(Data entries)

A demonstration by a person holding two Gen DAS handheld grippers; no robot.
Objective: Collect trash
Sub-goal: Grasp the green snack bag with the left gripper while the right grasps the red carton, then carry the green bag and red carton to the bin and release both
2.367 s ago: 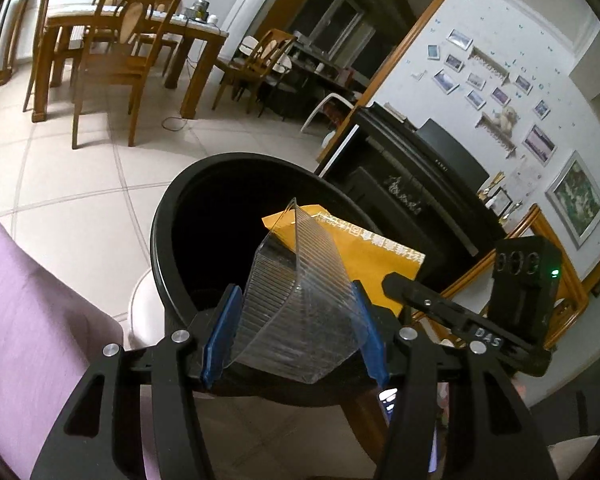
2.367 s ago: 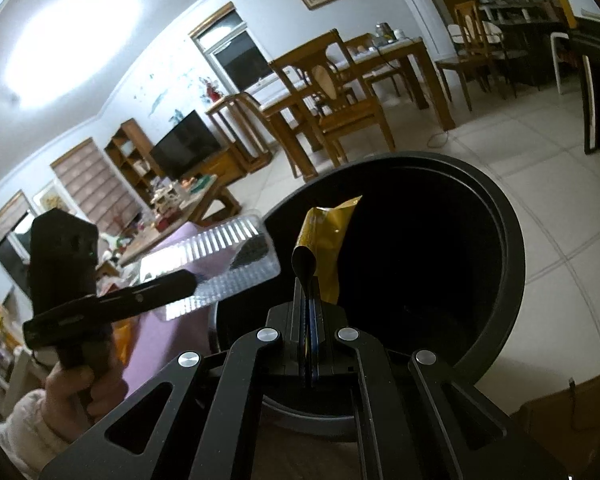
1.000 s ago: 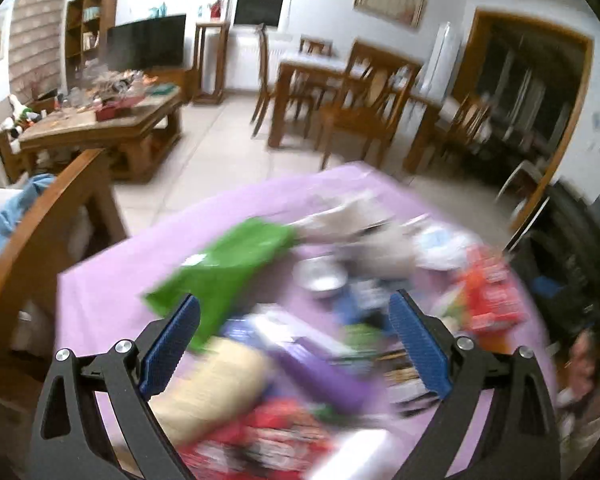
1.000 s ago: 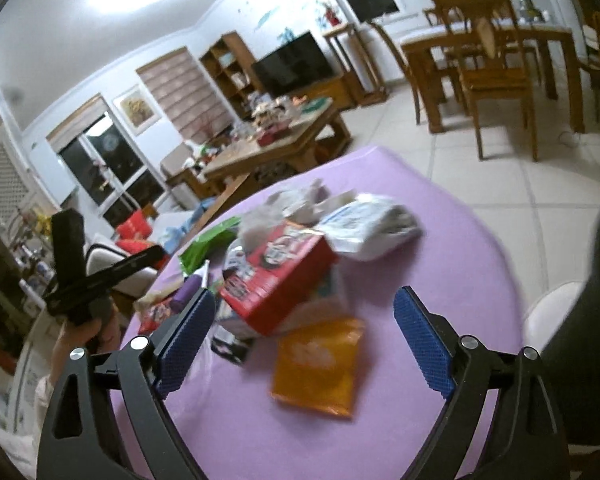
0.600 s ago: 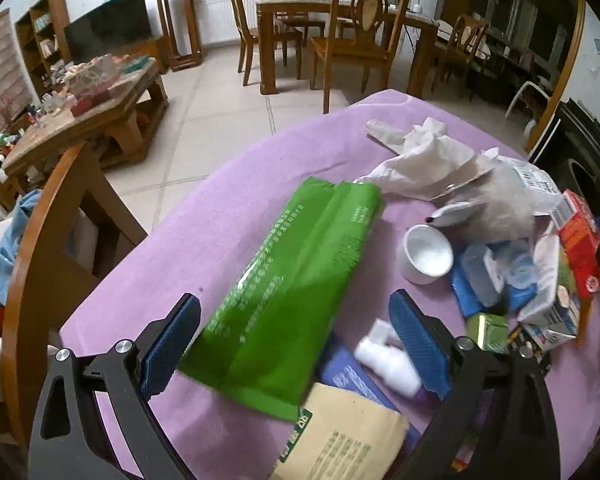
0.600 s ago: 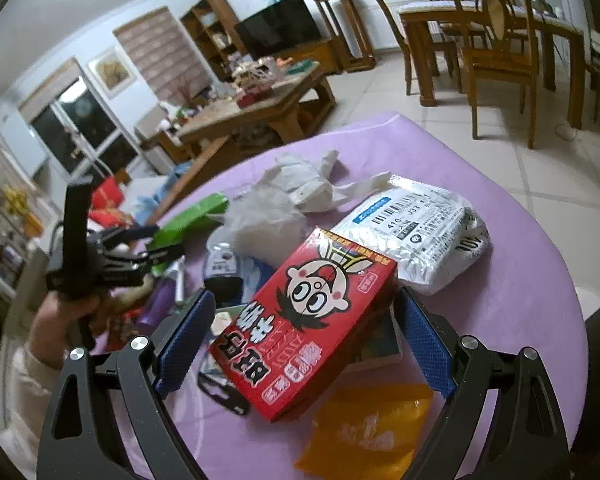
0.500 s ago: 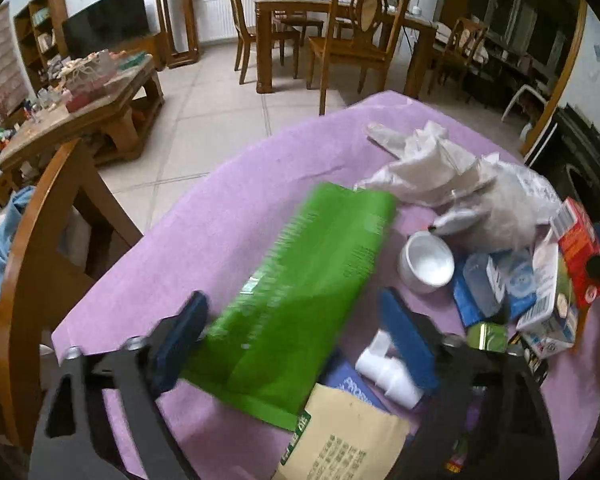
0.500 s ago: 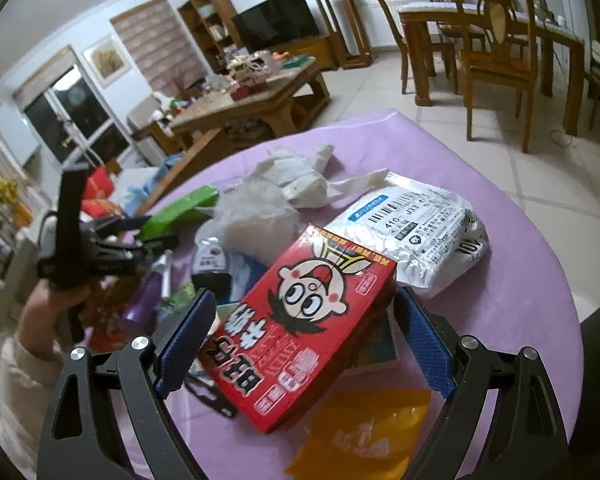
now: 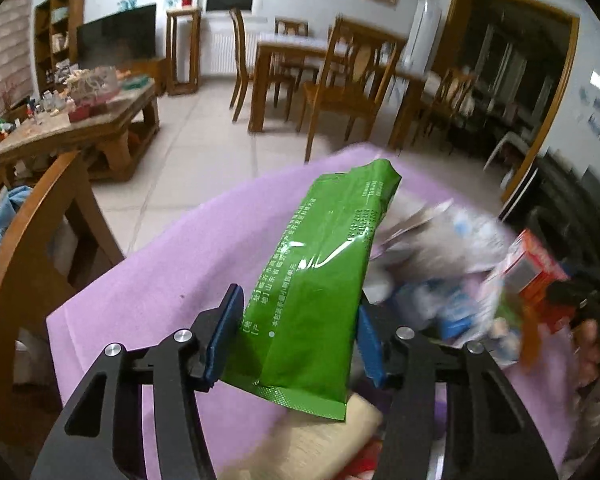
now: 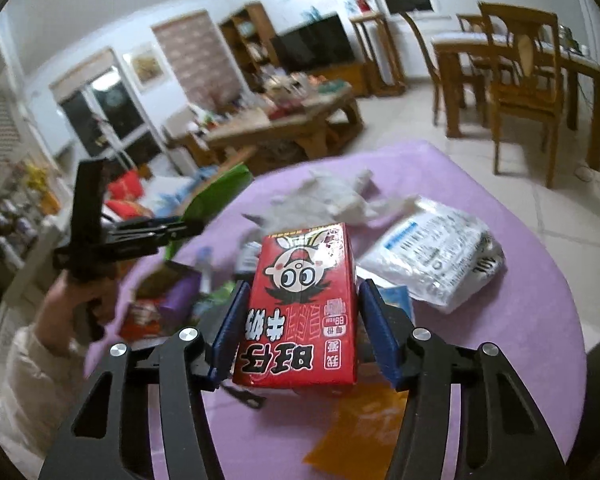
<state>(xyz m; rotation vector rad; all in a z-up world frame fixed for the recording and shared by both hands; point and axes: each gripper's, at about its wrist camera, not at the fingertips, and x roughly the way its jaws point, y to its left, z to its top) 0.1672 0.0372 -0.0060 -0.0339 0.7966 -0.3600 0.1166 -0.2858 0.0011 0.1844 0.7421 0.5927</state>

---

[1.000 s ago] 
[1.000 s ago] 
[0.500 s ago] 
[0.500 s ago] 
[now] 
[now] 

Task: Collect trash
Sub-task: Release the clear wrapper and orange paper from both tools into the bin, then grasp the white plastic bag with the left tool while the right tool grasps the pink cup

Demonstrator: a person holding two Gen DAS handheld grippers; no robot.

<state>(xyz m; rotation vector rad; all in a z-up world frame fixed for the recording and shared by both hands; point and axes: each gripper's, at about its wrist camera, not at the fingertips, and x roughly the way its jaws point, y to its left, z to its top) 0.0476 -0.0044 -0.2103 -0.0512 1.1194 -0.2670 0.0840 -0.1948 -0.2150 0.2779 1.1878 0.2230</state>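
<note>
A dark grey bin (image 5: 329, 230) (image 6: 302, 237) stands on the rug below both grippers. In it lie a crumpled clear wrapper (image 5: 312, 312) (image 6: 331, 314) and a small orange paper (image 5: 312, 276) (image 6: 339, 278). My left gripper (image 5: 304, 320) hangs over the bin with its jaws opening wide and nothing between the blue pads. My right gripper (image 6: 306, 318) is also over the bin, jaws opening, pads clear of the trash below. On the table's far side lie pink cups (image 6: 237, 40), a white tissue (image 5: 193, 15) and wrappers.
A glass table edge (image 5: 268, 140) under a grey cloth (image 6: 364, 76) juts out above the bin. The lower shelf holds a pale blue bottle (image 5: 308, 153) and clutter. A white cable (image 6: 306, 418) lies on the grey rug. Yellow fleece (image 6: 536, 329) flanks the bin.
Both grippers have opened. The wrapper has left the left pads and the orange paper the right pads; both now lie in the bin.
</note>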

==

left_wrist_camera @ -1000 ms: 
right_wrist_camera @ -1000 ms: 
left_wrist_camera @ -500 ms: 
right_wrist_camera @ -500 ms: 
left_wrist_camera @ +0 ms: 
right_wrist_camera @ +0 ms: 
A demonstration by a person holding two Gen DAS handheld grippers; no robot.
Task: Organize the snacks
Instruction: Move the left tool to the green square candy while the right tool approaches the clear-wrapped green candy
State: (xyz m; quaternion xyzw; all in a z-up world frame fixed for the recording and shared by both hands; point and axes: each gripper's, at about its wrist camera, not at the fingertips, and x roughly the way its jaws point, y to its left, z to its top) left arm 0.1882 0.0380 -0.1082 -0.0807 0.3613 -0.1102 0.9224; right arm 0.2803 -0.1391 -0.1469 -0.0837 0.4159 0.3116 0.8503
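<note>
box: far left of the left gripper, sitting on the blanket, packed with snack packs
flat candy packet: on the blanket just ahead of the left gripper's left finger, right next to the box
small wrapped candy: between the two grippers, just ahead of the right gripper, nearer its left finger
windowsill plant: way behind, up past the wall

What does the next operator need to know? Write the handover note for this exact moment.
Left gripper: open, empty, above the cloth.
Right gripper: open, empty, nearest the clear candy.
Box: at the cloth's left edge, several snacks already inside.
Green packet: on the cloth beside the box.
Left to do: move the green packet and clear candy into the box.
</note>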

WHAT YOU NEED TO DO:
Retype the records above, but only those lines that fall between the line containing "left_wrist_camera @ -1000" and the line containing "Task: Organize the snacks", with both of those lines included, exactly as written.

TASK SOLUTION:
left_wrist_camera @ -1000 ms: 
right_wrist_camera @ -1000 ms: 
left_wrist_camera @ -500 ms: 
right_wrist_camera @ -500 ms: 
left_wrist_camera @ +0 ms: 
right_wrist_camera @ +0 ms: 
A demonstration by a person holding two Gen DAS handheld grippers; no robot.
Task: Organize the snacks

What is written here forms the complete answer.